Click Beetles/Wireworms


© Carla Goodloe

These insects range throughout North America.

Adult beetles are narrow, hardshelled with narrow vertical stripes. They can be brown, black, or reddish and an inch long. They emerge from the soil in spring or summer. Eggs are laid at the base of plants. They prefer to lay on weedy grasses. The eggs hatch into larvae that look like thin, orange-yellow inch-long worms with 6 tiny legs. The worms pupate about an inch below the soil's surface where they change into adults.

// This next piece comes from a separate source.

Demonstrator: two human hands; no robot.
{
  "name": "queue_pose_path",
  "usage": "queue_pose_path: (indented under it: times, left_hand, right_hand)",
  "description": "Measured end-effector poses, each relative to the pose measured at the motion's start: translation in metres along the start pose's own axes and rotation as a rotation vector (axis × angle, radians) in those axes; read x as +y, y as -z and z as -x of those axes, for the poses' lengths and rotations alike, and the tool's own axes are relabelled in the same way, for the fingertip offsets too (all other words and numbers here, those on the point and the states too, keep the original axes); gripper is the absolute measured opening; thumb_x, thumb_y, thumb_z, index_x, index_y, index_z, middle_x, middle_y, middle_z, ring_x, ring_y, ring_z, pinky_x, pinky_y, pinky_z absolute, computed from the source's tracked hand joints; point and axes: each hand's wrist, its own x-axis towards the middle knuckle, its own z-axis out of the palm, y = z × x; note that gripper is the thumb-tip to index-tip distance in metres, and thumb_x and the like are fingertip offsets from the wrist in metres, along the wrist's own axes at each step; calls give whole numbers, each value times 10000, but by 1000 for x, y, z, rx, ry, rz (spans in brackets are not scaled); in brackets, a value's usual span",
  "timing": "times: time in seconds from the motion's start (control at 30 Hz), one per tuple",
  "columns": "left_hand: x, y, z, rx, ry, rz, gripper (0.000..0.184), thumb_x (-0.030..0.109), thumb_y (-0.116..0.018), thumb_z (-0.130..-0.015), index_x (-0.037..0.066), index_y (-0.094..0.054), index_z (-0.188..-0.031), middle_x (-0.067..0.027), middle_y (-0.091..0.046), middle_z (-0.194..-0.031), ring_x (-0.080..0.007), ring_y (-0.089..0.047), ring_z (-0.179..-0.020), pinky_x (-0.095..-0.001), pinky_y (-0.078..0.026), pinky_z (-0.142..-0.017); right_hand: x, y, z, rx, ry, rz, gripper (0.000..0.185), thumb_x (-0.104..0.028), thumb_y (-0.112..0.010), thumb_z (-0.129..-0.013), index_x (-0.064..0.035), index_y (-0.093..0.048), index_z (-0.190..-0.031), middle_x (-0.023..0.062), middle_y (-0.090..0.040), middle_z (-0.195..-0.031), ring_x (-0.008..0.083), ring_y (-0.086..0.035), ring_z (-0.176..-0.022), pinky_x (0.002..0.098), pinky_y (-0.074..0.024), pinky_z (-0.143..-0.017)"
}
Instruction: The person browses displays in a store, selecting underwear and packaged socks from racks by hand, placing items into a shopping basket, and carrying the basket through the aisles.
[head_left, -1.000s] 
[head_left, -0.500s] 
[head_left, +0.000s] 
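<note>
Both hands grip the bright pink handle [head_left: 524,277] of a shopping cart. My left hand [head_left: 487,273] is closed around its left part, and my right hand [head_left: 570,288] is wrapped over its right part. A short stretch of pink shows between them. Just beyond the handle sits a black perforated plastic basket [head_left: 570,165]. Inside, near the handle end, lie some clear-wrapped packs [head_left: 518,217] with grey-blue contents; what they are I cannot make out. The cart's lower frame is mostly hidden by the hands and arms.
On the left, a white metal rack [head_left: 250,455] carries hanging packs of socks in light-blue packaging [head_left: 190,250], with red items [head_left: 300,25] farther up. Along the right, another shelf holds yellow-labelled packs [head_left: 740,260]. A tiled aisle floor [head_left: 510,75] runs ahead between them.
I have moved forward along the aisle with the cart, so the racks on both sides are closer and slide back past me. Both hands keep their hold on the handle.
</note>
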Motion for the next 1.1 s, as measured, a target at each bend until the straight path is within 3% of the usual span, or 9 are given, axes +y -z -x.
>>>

All click beetles have flexible joint-like midsections. With this midsection, they can flip themselves upright when overturned making a clicking noise, hence the name. males perch on grass stalks, while females stay below nearer to the soil while emitting pheromones.

The adult beetles feed on pollen and nectar of flowers or aphids and mealybugs depending on the species. The larvae, wireworms, feed on soil dwelling insects such as mites, springtails, small earthworms, corn rootworms, Japanese beetle larvae, and corn maggots. Wireworms rarely eat plants except for potato tubers, germinatings seeds, and roots of plants when they have to.

The adults and larvae are usually nice, but in potato states, they can get pretty nasty.

Controls include organic gardening methods such as cultivation, crop rotation, and replenishment of the soil. Wirewoms can buikld up in lawns and pastures so don't plant crops in a garden created from such patches of land. Provide enriched soil for them to eat from instead of your tuber crops. If they do cause plant damage, use bury chunks of potatoes to lure them away from your important crops. Grow flowers with lots of pollen to attract the parasitic wasps and brachonids that utilize the larvae of the click beetle. If you grow potatoes, an insecticidal soap will probably be needed preferably an organic one.